I’ve been volunteering for many years now in the Draper lab at the Buffalo Bill Museum of the West.  About six months ago the lab acquired over 100 frozen wolf heads from the U.S. Fish and Wildlife.  USF&W managed wolves when they were still listed. They shot wolves for livestock control.  These wolf heads, and some carcasses, were saved for DNA and other scientific purposes.  The lab also is receiving wolves from Yellowstone National Park that died from various causes, usually wolves that killed other wolves.  With this repository of skulls from all over the GYE, the museum will be in a unique position of holding essential DNA information which could help ensure the Greater Yellowstone wolf population has sufficient genetic diversity so as not to go extinct again.

Draper lab Buffalo Bill Museum of the West

Working at the lab, I’ve held and worked on many wolf skulls, but of course all dead wolves. Seeing a living wolf so close up is definitely a thrill.  But I have mixed feelings about collaring and so much interference.  Wolf collaring outside the Park is essential for only two reasons: first to count the population and track them, ensuring that the numbers of wolves do not fall below the critical 100 wolves and 10 breeding pairs; and second they take blood in order to make sure enough genetic mixing is taking place, again part of the delisting mandate.  Other than that, these wolves have been studied for over 15 years and now that hunting is taking place outside the Park, the study inside the Park has, I feel, been compromised with too many unnatural variables.

So, my reservations?  The amount of disturbance that wildlife in general is subjected to is constant.  There is general hunting season on ungulates from around September through December.  Collaring of wolves.  Fly over counts of sheep and elk.  Cougar hunting is seven months from September through March. Regulated trapping seasons on fur bearers such as martens, bobcats, and beavers.  Year round trapping on wolves in part of the state, coyotes, raccoons, badgers, rabbits.  Then there’s snowmobile activity in winter and ATV activity in summer.  The human pressures on wildlife never stops, in addition to their predation pressure and food needs.  And this is just around my area.  Many states have year round hunting and trapping regs depending upon the animal.

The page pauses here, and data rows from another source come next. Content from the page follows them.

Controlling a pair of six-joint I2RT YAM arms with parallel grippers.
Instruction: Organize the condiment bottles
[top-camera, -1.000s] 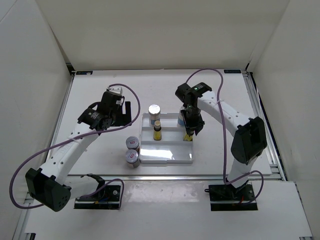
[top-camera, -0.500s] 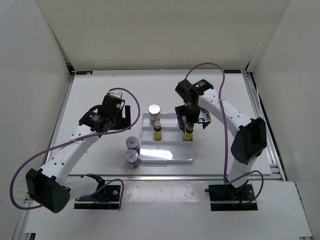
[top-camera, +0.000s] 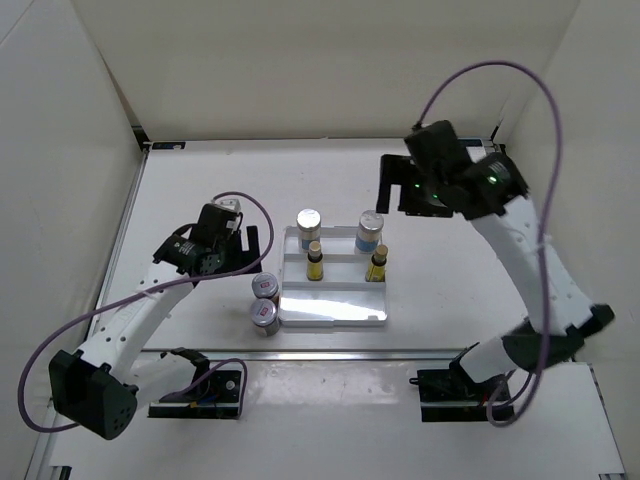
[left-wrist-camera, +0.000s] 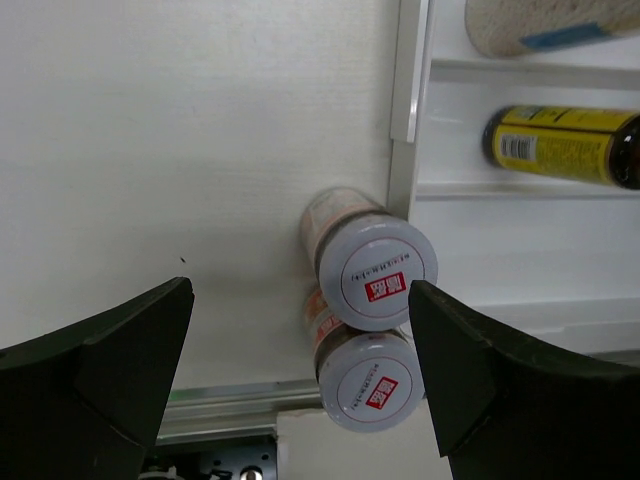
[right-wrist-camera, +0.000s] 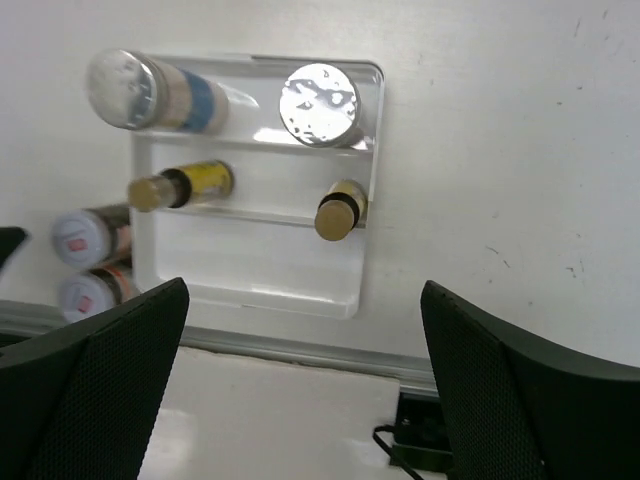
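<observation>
Overhead: two tall silver-capped bottles (top-camera: 309, 222) are standing in the back row of the white ridged tray (top-camera: 335, 318), and two slim yellow bottles (top-camera: 315, 260) in the middle row. Two short red-labelled jars (top-camera: 265, 287) are sitting on the desk (top-camera: 200, 190), just beside the tray's left edge.

Left wrist: the left pincer (left-wrist-camera: 300, 290) is hovering wide open and empty above the jars.

Right wrist: the right pincer (right-wrist-camera: 303, 290) is gaping, empty, high over the tray.

Judgement: four of six are looking placed; both jars are waiting.

Lab test booth, white walls (top-camera: 320, 70), aluminium-framed table (top-camera: 300, 170)
</observation>
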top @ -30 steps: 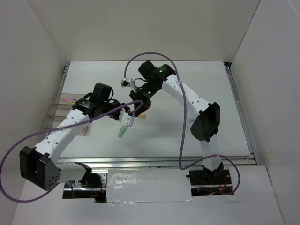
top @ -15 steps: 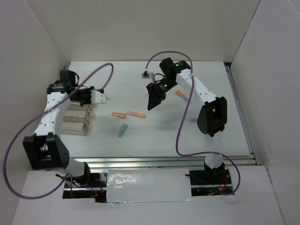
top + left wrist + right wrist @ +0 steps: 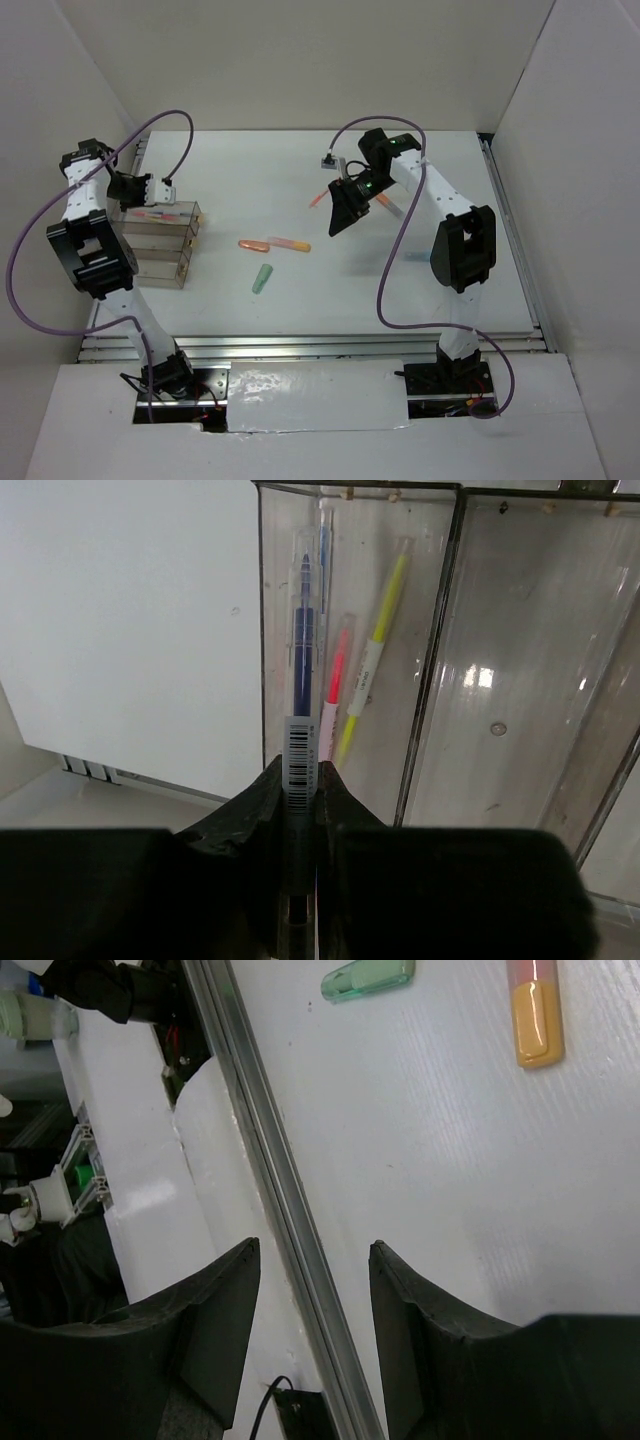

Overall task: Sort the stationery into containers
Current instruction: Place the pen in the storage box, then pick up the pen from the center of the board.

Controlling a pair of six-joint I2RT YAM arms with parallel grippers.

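— How much has been sorted?
— A pink pen (image 3: 337, 675) and a yellow pen (image 3: 378, 630) are seen lying in the end compartment of the containers (image 3: 440, 630). A blue pen (image 3: 303, 670) is pinched in the left claw (image 3: 299, 780) over it.
— What is left?
— A green cap (image 3: 262, 279), an orange pen (image 3: 254, 244) and a few others are seen on the desk (image 3: 400, 290). The right claw (image 3: 312, 1250) is held spread and empty.

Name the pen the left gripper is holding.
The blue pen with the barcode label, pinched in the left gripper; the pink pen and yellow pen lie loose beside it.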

Putting all my concerns aside, it certainly was a magnificent day–awakening to hundreds of elk in my front yard and getting a close-up look and feel of their predator, the wolf.

Four wolves far away

Four wolves far away

 

 

The Ecology of Awareness vs. the Landscape of Fear

The Greater Yellowstone Ecosystem is a great laboratory that houses all the fauna and flora that make up a complete ecosystem. Granted, humans have greatly altered that system, with invasive species of animals and plants, farms and ranchettes, housing developments, dams and canals; but still pristine and natural wildlife interactions can be observed in the vast  lands  surrounding the Park.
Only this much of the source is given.